New COSO framework for internal controls addresses third party risk that firms like Smith & Wesson have been targeted for
In cautionary articles about toughening FCPA enforcement by the Department of Justice and the SEC, a lot of attention has been paid to a sharp spike in the size of settlements since 2008. But a recent case resolved with a comparatively minuscule settlement may have implications that should be much more worrisome to public companies.
Last summer, Smith & Wesson settled an FCPA case with the SEC for just $2 million. In agreeing to the settlement, the firearms manufacturer neither admitted nor denied any wrongdoing. In fact, the SEC’s charges focused on a lack of proper internal controls to prevent bribery rather than on any hard evidence of bribes paid to officials in Pakistan, Turkey and Indonesia to secure business contracts.
Some legal experts suspect the Smith & Wesson settlement represents a case of authority creep by the SEC, which traditionally has cited the way a company has accounted for certain payments in its financial filings. In a March 9 post on the FCPA Blog, Thomas Fox warned that this settlement could mark a move toward ‘a strict liability regime’ where the SEC will try to enforce the FCPA in the absence of evidence that misconduct has taken place, solely based on judgment of a company’s compliance program.
‘Under Sarbanes-Oxley (SOX) Section 404, public companies are required to report on the adequacy of their internal controls on financial reporting,’ Fox says in his blog post. ‘I think where we are heading under FCPA enforcement is that if your SOX 404 reporting does not detail appropriate compliance internal controls, you may well be charged with an FCPA violation in a civil proceeding by the SEC.’
Last September, in an article for Bloomberg’s Corporate Accountability Report, Ropes & Gray said ‘the SEC may be seeking to expand its authority with this enforcement action to establish precedent that the mere failure of a public company to have an adequate anti-corruption compliance program could constitute a securities law violation.’
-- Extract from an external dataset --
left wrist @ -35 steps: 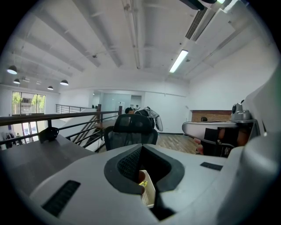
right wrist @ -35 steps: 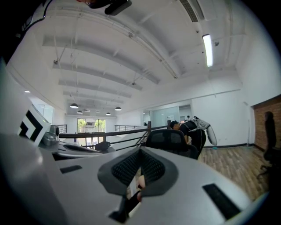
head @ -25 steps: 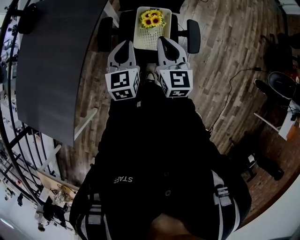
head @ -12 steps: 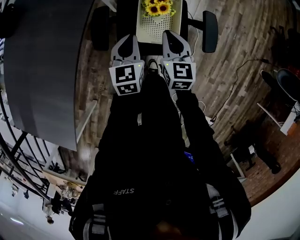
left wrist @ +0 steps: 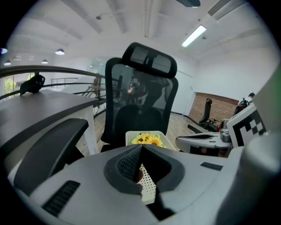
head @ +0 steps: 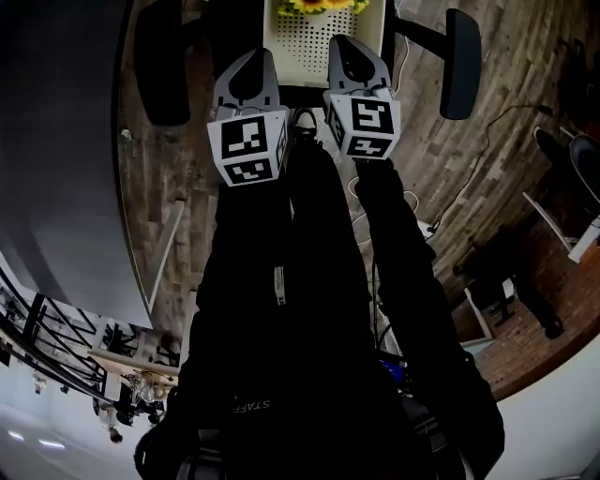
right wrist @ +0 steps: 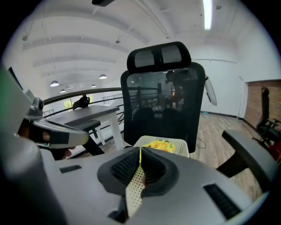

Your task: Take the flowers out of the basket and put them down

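Note:
Yellow sunflowers (head: 319,6) lie in a white perforated basket (head: 314,52) on the seat of a black office chair. My left gripper (head: 251,58) and right gripper (head: 350,45) sit side by side at the basket's near edge. In the left gripper view the flowers (left wrist: 148,139) show just past the left gripper (left wrist: 141,149), whose jaws are closed with the basket's perforated wall (left wrist: 148,186) between them. In the right gripper view the right gripper (right wrist: 140,151) is likewise shut on the thin wall (right wrist: 134,186), flowers (right wrist: 161,145) beyond.
The chair's armrests (head: 161,61) (head: 459,61) flank the basket, and its mesh back (left wrist: 140,101) rises behind it. A dark grey table (head: 56,141) stands to the left. Wooden floor, a cable and other chairs lie to the right.
The head view has drawn closer and tilted down: chair and basket now sit larger and higher in frame, flowers at the top edge. Both grippers keep their place at the basket's near edge.

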`<state>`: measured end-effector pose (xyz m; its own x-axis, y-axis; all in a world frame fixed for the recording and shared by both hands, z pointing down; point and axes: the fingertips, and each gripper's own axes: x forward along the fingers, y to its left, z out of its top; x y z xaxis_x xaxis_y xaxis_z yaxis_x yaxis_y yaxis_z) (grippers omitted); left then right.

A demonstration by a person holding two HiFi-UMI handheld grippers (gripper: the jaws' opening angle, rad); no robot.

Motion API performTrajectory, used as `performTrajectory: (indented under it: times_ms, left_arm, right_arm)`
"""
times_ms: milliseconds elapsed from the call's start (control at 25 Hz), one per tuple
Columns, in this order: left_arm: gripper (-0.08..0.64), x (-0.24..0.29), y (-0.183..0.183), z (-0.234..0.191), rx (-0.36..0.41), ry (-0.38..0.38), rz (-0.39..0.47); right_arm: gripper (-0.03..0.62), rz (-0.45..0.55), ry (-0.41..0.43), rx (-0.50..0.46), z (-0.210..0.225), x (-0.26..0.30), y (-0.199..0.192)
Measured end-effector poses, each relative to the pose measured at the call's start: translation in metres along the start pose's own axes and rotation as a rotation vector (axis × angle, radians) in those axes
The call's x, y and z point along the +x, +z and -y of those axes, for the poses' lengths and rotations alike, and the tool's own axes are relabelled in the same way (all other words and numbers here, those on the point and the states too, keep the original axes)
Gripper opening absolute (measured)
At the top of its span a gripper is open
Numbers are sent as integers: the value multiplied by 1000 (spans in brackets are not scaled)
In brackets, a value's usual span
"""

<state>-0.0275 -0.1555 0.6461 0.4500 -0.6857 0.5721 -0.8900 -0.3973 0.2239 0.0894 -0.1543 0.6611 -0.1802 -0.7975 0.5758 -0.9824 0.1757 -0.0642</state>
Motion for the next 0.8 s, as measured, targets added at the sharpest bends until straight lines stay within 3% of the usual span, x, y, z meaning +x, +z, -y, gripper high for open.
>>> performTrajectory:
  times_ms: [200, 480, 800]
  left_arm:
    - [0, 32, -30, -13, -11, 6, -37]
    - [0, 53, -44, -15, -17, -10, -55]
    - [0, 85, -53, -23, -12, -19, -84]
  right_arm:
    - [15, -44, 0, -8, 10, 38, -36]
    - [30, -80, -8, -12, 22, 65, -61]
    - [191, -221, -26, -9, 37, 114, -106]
Geoffrey Atkins, a co-author of the Ropes & Gray article, together with Daniel O’Connor and Lauren Modelski, says in an email that although FCPA enforcement actions commonly include charges for internal controls violations, ‘the charges typically focus on a company’s failure to install a system to ensure transactions are described adequately in the company’s records.’ By contrast, ‘the Smith & Wesson settlement suggests the SEC is seeking to establish that the mere failure of a public company to maintain an adequate anti-corruption program (including policy, training and monitoring) could itself constitute a securities law violation. The difference in the charges, as described, is subtle. But it’s a meaningful difference. The potential for authority creep means it is more important than ever for public companies to carefully evaluate their FCPA compliance programs.’
The revised COSO framework for internal controls that most public companies are in the process of transitioning toward could help them withstand the SEC’s broadening scrutiny; it should be seen as this, rather than as an administrative burden. ‘COSO 2013 is the lens companies typically use to comply with SOX 404 requirements,’ George Graves, partner in KPMG’s internal audit, risk and compliance services, recently told Corporate Secretary. ‘The new [framework] is more specific. It should narrow the level of diversity of practice you see. That’s not necessarily easy to do. Some companies will have to think about what they do [as far as compliance is concerned] and how they’re able to support that. For some companies, there may be some activities they don’t do today ‒ or can’t prove they do.’
Atkins says that while the new COSO principles are still broad, ‘they provide a more specific benchmark against which the SEC could measure a company’s internal controls. The new framework also introduces concepts, such as the management of third parties, that are critical to FCPA compliance. Essentially, the SEC staff seem to see their authority as stemming from a requirement to maintain a system of internal controls to ensure the proper management of a company’s assets. If the use of assets is described inaccurately to hide bribes, that could tie back in through the new standards.’
Graves agrees that the extensive use of third parties by many companies is one of the top challenges in companies’ internal controls, which COSO addresses. ‘That has to be evaluated and understood in terms of risk,’ he says.
The SEC has indicated it will accept the use of the old COSO framework for a period of time beyond the December 2014 transition date. Graves likens this to an expiration date on food: ‘The [earlier framework] is probably good for a certain period of time but, the longer you wait, the riskier it is in terms of SEC scrutiny.’